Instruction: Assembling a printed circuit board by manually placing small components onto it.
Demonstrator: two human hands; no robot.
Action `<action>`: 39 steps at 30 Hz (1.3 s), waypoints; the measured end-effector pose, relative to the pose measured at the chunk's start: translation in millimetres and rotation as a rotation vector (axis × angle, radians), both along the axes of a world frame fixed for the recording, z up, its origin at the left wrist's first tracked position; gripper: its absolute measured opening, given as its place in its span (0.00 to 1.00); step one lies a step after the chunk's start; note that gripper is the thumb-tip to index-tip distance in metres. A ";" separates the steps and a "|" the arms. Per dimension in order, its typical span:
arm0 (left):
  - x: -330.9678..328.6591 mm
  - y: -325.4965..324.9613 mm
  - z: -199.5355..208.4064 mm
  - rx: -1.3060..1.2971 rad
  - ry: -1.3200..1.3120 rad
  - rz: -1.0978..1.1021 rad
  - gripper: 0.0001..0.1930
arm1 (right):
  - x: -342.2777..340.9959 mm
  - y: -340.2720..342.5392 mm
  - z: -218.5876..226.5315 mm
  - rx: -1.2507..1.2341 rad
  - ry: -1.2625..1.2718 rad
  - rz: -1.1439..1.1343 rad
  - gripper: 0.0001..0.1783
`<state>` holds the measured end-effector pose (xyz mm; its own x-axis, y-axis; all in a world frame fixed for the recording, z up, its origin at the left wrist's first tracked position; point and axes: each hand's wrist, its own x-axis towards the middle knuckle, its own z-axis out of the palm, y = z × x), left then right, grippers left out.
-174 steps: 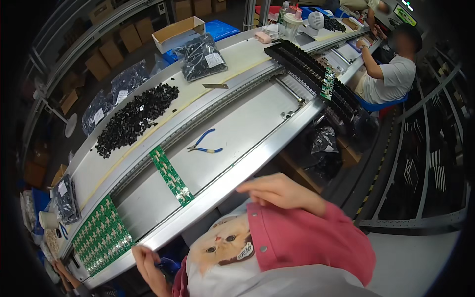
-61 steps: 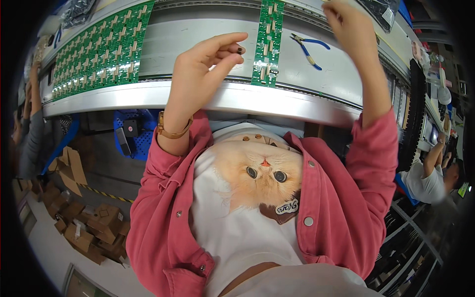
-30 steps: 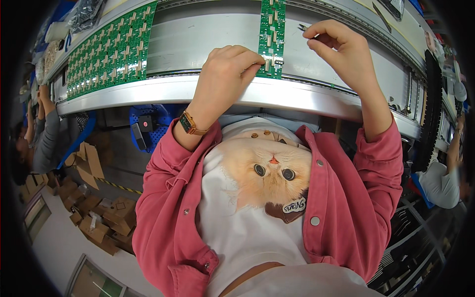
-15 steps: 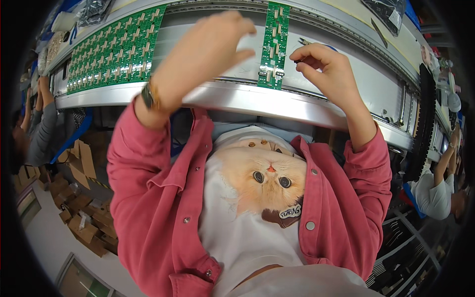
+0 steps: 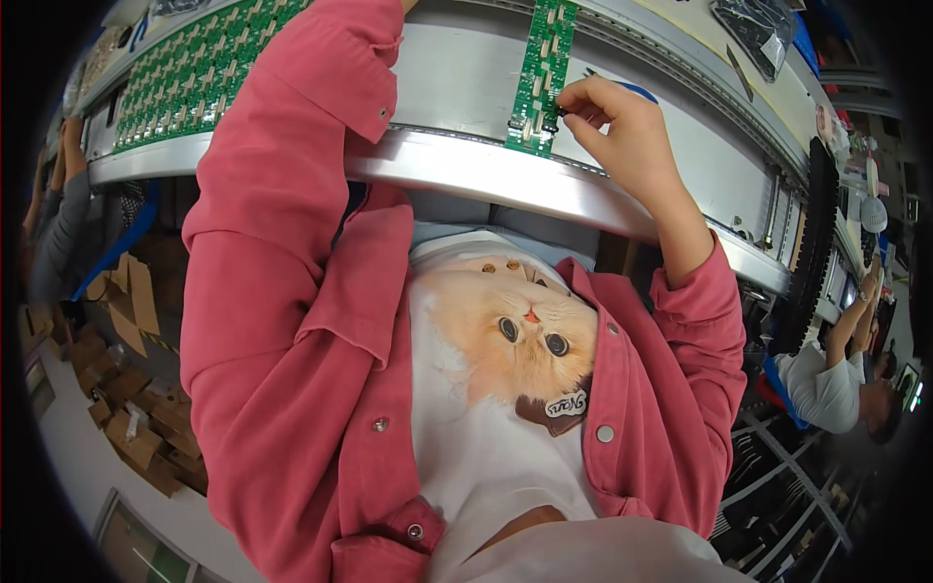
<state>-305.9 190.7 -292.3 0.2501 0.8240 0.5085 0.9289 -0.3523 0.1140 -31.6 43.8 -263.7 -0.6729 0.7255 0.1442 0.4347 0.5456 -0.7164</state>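
My right hand (image 5: 622, 126) is closed in a pinch at the right edge of a narrow green circuit board (image 5: 539, 73). Between its thumb and forefinger is a small black part (image 5: 562, 112), mostly covered by the fingertips. Rows of pale connectors run along the board, with a few dark parts at its near end. My left arm (image 5: 301, 107) stretches up past the top edge, so my left hand lies out of the picture. Beneath that arm is a large green circuit board panel (image 5: 175, 92), partly hidden by the sleeve.
A silver rail (image 5: 466, 165) runs along the near side of the line. Behind my right hand lies a blue-handled tool (image 5: 638, 91). A black toothed strip (image 5: 821, 243) stands at right. Bagged black items (image 5: 753, 34) sit far right. Co-workers' arms show at both sides.
My left hand has moved up and out of the picture. My right hand has shifted left, bringing the small black part to the narrow board's edge. The whole view has tilted slightly.
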 end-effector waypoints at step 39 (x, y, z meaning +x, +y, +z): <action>37.8 -268.2 238.1 -0.359 -0.522 -0.340 0.09 | -63.6 128.3 132.9 0.617 -0.352 -0.294 0.05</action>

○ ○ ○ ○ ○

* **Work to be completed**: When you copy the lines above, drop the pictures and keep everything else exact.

* **Exercise answer**:
Instruction: Assembling a printed circuit board by manually placing small components onto it.
Demonstrator: two human hands; no robot.
Action `<action>`: 39 steps at 30 Hz (1.3 s), waypoints; the measured end-effector pose, relative to the pose measured at the chunk's start: translation in millimetres and rotation as a rotation vector (axis × angle, radians), both along the axes of a world frame fixed for the recording, z up, its origin at the left wrist's first tracked position; gripper: its absolute measured opening, given as its place in its span (0.00 to 1.00); step one lies a step after the chunk's start; note that gripper is the thumb-tip to index-tip distance in metres. A ";" separates the steps and a "|" the arms. Per dimension in order, its typical span:
arm0 (left):
  - x: -330.9678..328.6591 mm
  - y: -325.4965..324.9613 mm
  - z: -199.5355..208.4064 mm
  - rx: -1.3060..1.2971 rad
  - ry: -1.3200..1.3120 rad
  - rz: -1.0978..1.1021 rad
  - gripper: 0.0001..0.1930
arm1 (right):
  - x: -342.2777..340.9959 mm
  - y: -340.2720..342.5392 mm
  - z: -218.5876..226.5315 mm
  - rx: -1.2507..1.2341 rad
  - ry: -1.2625..1.2718 rad
  - rz: -1.1439..1.1343 rad
  - gripper: 0.0001..0.1783
`<state>` holds the measured end-effector pose (xyz mm; its own x-axis, y-axis; all in a world frame fixed for the recording, z up, its origin at the left wrist's first tracked position; point and axes: each hand's wrist, its own x-axis towards the middle knuckle, its own z-axis out of the palm, y = z × x), left then right, grippers left out.
-174 steps: 
-61 steps: 
-30 steps: 
-15 steps: 
+0 steps: 
<state>-305.9 190.7 -292.3 0.2501 0.8240 0.5085 0.9289 -0.3523 0.1140 -31.6 43.8 -263.7 -0.6729 0.7255 0.1442 0.4347 0.5456 -0.7164</state>
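My right hand (image 5: 622, 126) is closed in a pinch at the right edge of a narrow green circuit board (image 5: 539, 73). Between its thumb and forefinger is a small black part (image 5: 562, 112), mostly covered by the fingertips. Rows of pale connectors run along the board, with a few dark parts at its near end. My left arm (image 5: 301, 107) stretches up past the top edge, so my left hand lies out of the picture. Beneath that arm is a large green circuit board panel (image 5: 175, 92), partly hidden by the sleeve.
A silver rail (image 5: 466, 165) runs along the near side of the line. Behind my right hand lies a blue-handled tool (image 5: 638, 91). A black toothed strip (image 5: 821, 243) stands at right. Bagged black items (image 5: 753, 34) sit far right. Co-workers' arms show at both sides.
My left hand has moved up and out of the picture. My right hand has shifted left, bringing the small black part to the narrow board's edge. The whole view has tilted slightly.
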 end-effector waypoints at step 39 (x, y, z meaning +x, +y, +z): <action>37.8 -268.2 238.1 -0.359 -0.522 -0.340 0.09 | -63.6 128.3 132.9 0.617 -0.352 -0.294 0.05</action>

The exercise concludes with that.